### RECORDED DATA
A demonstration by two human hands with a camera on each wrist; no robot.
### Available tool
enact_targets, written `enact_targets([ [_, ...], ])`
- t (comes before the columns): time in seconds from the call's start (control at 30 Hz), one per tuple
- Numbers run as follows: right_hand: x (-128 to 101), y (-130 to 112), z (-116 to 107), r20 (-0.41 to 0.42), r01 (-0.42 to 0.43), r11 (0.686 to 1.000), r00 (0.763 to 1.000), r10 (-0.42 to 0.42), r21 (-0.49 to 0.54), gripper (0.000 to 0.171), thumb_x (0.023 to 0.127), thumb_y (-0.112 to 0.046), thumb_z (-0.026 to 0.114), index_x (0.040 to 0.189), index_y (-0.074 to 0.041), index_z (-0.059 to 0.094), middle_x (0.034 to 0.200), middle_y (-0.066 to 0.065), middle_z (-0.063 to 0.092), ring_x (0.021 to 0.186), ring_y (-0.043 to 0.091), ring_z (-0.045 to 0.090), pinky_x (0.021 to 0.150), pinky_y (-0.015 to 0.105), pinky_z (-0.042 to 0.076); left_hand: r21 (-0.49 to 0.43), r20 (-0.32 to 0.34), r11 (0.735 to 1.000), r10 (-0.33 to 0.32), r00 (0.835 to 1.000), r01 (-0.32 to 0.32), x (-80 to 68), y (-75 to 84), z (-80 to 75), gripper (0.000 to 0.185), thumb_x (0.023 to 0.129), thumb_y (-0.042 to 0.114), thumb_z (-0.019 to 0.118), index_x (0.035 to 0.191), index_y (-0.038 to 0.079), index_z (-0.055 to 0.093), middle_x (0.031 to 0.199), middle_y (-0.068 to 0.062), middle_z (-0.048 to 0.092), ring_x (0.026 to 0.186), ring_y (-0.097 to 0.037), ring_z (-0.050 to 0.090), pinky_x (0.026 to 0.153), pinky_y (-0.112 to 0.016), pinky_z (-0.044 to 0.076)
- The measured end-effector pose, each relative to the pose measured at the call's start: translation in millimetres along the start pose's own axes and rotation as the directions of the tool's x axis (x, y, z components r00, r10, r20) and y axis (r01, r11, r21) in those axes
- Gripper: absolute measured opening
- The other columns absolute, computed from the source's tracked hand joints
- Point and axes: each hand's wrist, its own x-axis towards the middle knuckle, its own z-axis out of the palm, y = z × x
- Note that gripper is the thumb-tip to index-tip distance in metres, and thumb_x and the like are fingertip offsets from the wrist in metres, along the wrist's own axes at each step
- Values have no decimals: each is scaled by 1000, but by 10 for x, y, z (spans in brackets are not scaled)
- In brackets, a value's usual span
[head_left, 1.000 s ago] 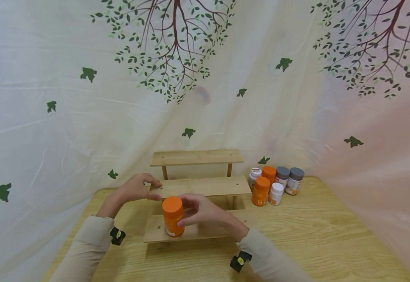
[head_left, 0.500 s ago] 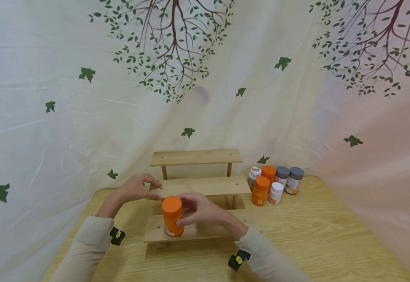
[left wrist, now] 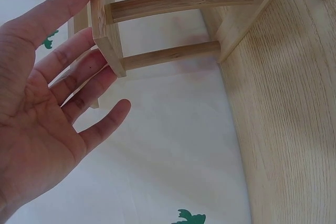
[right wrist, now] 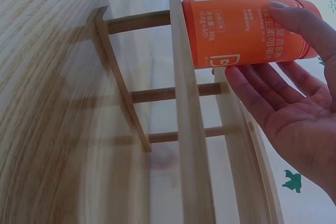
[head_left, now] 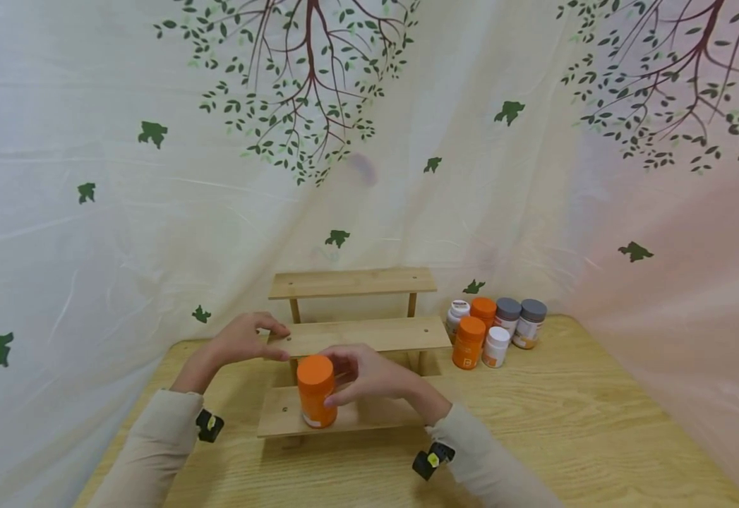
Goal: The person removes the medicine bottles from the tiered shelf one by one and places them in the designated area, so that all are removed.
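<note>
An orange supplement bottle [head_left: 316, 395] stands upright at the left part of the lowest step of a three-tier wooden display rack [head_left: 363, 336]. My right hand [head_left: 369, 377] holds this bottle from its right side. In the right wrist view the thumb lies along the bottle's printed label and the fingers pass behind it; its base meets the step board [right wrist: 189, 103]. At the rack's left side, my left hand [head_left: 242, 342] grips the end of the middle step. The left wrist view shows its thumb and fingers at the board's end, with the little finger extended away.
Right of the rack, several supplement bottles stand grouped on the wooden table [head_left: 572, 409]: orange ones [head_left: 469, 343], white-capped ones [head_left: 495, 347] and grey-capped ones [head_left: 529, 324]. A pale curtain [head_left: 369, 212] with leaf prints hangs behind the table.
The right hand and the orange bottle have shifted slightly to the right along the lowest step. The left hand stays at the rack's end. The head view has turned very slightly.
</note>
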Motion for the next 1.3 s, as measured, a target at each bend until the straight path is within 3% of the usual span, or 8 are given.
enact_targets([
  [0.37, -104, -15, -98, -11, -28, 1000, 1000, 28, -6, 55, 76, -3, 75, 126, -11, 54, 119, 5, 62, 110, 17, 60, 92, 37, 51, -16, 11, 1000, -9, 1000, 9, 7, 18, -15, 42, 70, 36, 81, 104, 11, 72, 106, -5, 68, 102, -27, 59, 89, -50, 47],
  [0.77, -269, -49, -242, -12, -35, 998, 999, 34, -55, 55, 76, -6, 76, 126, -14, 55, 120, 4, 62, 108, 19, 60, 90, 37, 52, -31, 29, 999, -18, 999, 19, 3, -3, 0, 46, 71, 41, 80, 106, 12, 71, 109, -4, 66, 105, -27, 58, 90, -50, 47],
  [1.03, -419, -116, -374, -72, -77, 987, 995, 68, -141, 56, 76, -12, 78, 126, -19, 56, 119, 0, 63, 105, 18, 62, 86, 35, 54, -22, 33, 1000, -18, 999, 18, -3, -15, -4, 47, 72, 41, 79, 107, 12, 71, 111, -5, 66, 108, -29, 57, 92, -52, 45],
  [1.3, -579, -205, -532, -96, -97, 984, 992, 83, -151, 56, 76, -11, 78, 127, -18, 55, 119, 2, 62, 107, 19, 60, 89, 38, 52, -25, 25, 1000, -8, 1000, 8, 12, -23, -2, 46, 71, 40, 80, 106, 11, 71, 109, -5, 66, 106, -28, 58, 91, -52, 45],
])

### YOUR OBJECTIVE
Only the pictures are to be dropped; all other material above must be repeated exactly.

### RESULT FOR THIS TASK
A demonstration by two human hands with a camera on each wrist; no robot.
### Available tool
enact_targets, written `enact_targets([ [_, ...], ])`
- t (comes before the columns): time in seconds from the call's start (control at 30 Hz), one per tuple
- Numbers run as follows: right_hand: x (-128 to 101), y (-130 to 112), z (-116 to 107), r20 (-0.41 to 0.42), r01 (-0.42 to 0.43), r11 (0.686 to 1.000), r00 (0.763 to 1.000), r10 (-0.42 to 0.42), r21 (-0.49 to 0.54), gripper (0.000 to 0.171), thumb_x (0.023 to 0.127), thumb_y (-0.112 to 0.046), thumb_z (-0.026 to 0.114), index_x (0.040 to 0.189), index_y (-0.074 to 0.041), index_z (-0.059 to 0.094), middle_x (0.034 to 0.200), middle_y (-0.066 to 0.065), middle_z (-0.063 to 0.092), ring_x (0.021 to 0.186), ring_y (-0.043 to 0.091), ring_z (-0.045 to 0.090), pinky_x (0.021 to 0.150), pinky_y (-0.015 to 0.105), pinky_z (-0.042 to 0.076); left_hand: r21 (-0.49 to 0.43), r20 (-0.32 to 0.34), r11 (0.735 to 1.000), r10 (-0.33 to 0.32), r00 (0.835 to 1.000), r01 (-0.32 to 0.32), x (-80 to 68), y (-75 to 84), z (-80 to 75), gripper (0.000 to 0.185), thumb_x (0.023 to 0.129), thumb_y (-0.042 to 0.114), thumb_z (-0.019 to 0.118), index_x (0.035 to 0.191), index_y (-0.038 to 0.079), index_z (-0.055 to 0.093), middle_x (0.031 to 0.199), middle_y (-0.068 to 0.062), middle_z (-0.048 to 0.092), ring_x (0.026 to 0.186), ring_y (-0.097 to 0.037), ring_z (-0.050 to 0.090), pinky_x (0.026 to 0.153), pinky_y (-0.112 to 0.016), pinky_z (-0.044 to 0.076)
- The measured end-effector pose, each relative to the pose measured at the call's start: translation in millimetres along the start pose's own axes and rotation as the directions of the tool's x axis (x, y, z components r00, r10, r20) and y axis (r01, r11, r21) in those axes
- Gripper: absolute measured opening
- The other columns absolute, computed from the source's tracked hand joints
- Point and axes: each hand's wrist, its own x-axis towards the middle knuckle, its own z-axis out of the palm, y = z × x
- Note that gripper is the thumb-tip to index-tip distance in metres, and thumb_x and the like are fingertip offsets from the wrist in metres, along the wrist's own axes at each step
- Values have no decimals: each is scaled by 1000, but by 10 for x, y, z (spans in brackets are not scaled)
- In brackets, a value's usual span
[head_left, 1.000 s ago] 
[head_left, 0.500 s ago] 
[left wrist, now] 
[right wrist, now] 
[head_left, now] 
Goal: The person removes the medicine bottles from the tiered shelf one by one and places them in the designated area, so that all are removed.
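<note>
An orange supplement bottle [head_left: 316, 395] stands upright at the left part of the lowest step of a three-tier wooden display rack [head_left: 363, 336]. My right hand [head_left: 369, 377] holds this bottle from its right side. In the right wrist view the thumb lies along the bottle's printed label and the fingers pass behind it; its base meets the step board [right wrist: 189, 103]. At the rack's left side, my left hand [head_left: 242, 342] grips the end of the middle step. The left wrist view shows its thumb and fingers at the board's end, with the little finger extended away.
Right of the rack, several supplement bottles stand grouped on the wooden table [head_left: 572, 409]: orange ones [head_left: 469, 343], white-capped ones [head_left: 495, 347] and grey-capped ones [head_left: 529, 324]. A pale curtain [head_left: 369, 212] with leaf prints hangs behind the table.
The right hand and the orange bottle have shifted slightly to the right along the lowest step. The left hand stays at the rack's end. The head view has turned very slightly.
</note>
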Motion for the next 1.3 s, as measured, a target at each bend until the straight path is within 3% of the usual span, or 8 are given.
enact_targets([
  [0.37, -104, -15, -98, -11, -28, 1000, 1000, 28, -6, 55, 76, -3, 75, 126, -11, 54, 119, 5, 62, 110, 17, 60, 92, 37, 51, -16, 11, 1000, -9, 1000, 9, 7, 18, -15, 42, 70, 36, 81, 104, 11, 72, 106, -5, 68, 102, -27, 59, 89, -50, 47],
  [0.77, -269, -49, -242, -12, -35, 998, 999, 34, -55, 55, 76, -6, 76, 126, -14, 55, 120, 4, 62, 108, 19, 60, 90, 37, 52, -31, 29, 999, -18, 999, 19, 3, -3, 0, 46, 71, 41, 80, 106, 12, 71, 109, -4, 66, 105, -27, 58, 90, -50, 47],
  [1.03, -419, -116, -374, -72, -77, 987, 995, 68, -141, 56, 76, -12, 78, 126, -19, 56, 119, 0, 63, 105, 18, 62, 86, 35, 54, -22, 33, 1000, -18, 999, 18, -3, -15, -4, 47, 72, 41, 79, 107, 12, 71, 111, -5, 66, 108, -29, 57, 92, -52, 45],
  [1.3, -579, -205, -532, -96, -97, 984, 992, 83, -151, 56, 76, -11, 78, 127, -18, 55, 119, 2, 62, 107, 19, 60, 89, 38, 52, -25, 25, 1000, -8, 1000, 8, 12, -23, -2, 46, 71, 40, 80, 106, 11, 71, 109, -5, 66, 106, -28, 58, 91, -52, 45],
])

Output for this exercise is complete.